Цецилии показалось сперва, что все это только продолжение ее сна, но поцелуй матери скоро вернул ее к действительности.

— Так ты несчастна, бедное дитя мое, — спросила баронесса, — потому что считала за счастье умереть вместе со мной?

— О нет! Нет! Маменька, — вскричала Цецилия, — и если бы здоровье ваше снова поправилось, чего бы еще недоставало для моего счастья? Я думала… мне приснился безумный сон, вот и все. Простите меня.

— Увы! Дочь моя, — сказала баронесса, — не я ли скорее должна просить прощения у тебя? А между тем, знает Бог, я делала все, что могла, чтобы приучить тебя к жизни смиренной, простой. Зачем Бог вложил в тебя чувство твоего высокого положения, а не сознание твоей бедности? Скажи мне, дитя мое, может, я, сама того не подозревая, воспитала тебя в предрассудках знатности, в гордости?

— О! Маменька, маменька, — вскричала Цецилия, — вы старались сделать из меня святую, как вы сами, и не ваша вина, если вы сделали из меня гордую молодую девушку.

— Так ты любишь его?.. — спросила со вздохом баронесса.

— Увы!

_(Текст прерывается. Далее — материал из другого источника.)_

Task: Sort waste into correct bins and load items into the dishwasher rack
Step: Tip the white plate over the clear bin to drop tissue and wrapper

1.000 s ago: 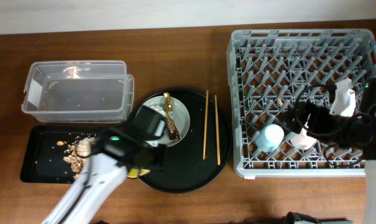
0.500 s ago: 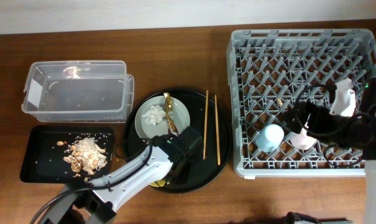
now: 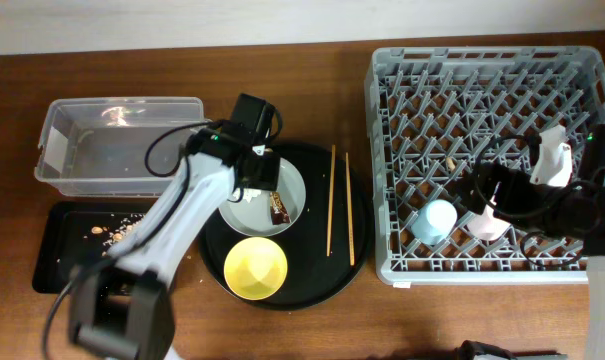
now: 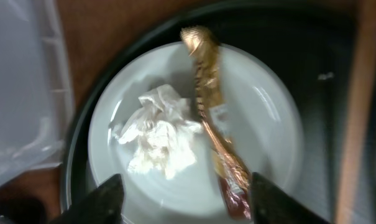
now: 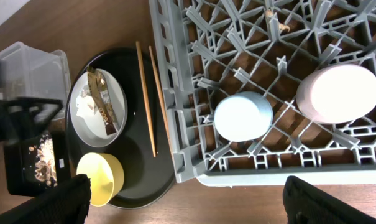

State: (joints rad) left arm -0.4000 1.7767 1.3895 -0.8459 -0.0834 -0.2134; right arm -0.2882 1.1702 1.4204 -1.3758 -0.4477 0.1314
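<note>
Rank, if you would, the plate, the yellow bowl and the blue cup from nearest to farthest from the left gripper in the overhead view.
1. Plate, directly under the left gripper.
2. Yellow bowl, lower on the same round tray.
3. Blue cup, far right in the rack.

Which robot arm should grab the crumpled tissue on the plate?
Left. The left claw hangs open right above the tissue on the plate; the right claw is away over the rack.

One grey rack (image 3: 377,180), two cups, one blue cup (image 5: 242,115), one pink cup (image 5: 339,93), two wooden chopsticks (image 3: 331,200), one white plate (image 4: 268,121), one yellow bowl (image 3: 256,268), one crumpled tissue (image 4: 156,134), one gold wrapper (image 4: 211,115), one clear tub (image 3: 122,102), two black trays — one flat tray (image 3: 62,265), one round tray (image 3: 312,265).
</note>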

Маменька, не знаю, но в моем сне мне казалось, что я была бы счастливее умереть с ним, нежели жить с другим.

— Да будет же исполнена воля Божия, а не моя! — вскричала баронесса, скрестив руки и подняв глаза к небу, с чувством неизъяснимой покорности.

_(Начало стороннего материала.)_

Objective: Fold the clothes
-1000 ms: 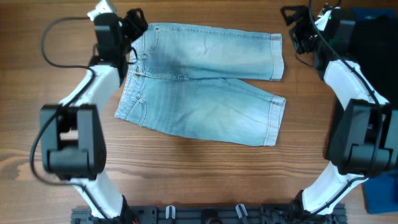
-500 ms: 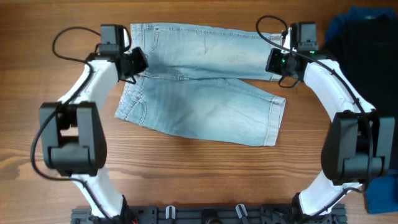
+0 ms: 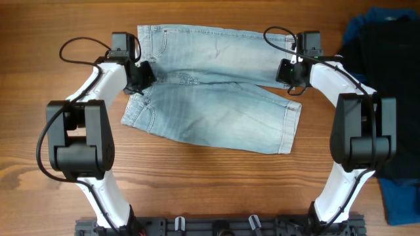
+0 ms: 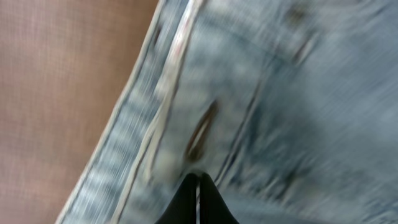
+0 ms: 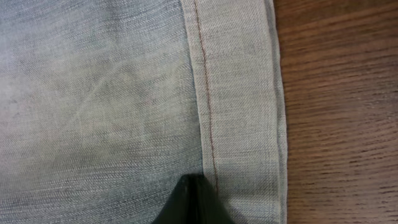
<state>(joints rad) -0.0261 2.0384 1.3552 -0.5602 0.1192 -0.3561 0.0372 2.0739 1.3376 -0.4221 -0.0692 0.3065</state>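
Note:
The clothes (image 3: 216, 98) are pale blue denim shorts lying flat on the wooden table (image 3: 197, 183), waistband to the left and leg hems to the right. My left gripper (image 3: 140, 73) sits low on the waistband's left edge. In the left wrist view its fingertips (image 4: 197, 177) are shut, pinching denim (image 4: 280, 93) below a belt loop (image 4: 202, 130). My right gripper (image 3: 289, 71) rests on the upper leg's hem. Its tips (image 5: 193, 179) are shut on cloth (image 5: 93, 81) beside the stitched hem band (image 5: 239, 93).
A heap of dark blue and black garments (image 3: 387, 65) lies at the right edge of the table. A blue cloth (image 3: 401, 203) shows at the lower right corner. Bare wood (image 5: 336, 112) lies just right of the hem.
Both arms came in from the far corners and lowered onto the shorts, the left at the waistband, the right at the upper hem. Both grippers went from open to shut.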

XIV. Предсмертные страдания праведницы

И в самом деле, никто не усомнится, что велика была жертва, принесенная покорностью баронессы; все ее мысли в течение десяти лет стремились к тому, чтобы оградить Цецилию от всего света, чтобы сохранить эту новую душу чистой и в неведении всех страстей; с того самого дня, когда господин Дюваль сделал свое предложение баронессе, она решила принять его, и эта мера — соединить Цецилию с Эдуардом — была, по убеждению баронессы, единственным средством спасти дочь от бурь политических, грозивших людям знатным, слишком высоко поставленным, и доставить ей тихое и безмятежное спокойствие; она предвидела противодействие со стороны маркизы и заранее решила настоять на своем. Но она не воображала, что приведение этого намерения в исполнение будет тяжелой жертвой для Цецилии; в самом деле, до тех пор, пока молодая девушка не видала Генриха, голос в ее сердце не говорил ей ничего против Эдуарда; напротив, радуясь, что может исполнить волю своей матери, два или три раза, как мы сказали, она сама наводила разговор на этот предмет, стараясь успокоить ее; но случай или, лучше, несчастная судьба привели Генриха в Гендон. Маркиза, негодуя на неравенство брака, в который внучка ее готова была вступить, заметила симпатию, внушенную молодыми людьми друг другу. Разговор, который она завязала со своей внучкой, объяснил Цецилии ее собственные чувства; эти чувства не уснули и во время ее сна. И мать, наклонившись над изголовьем дочери, узнала тайну ее сердца.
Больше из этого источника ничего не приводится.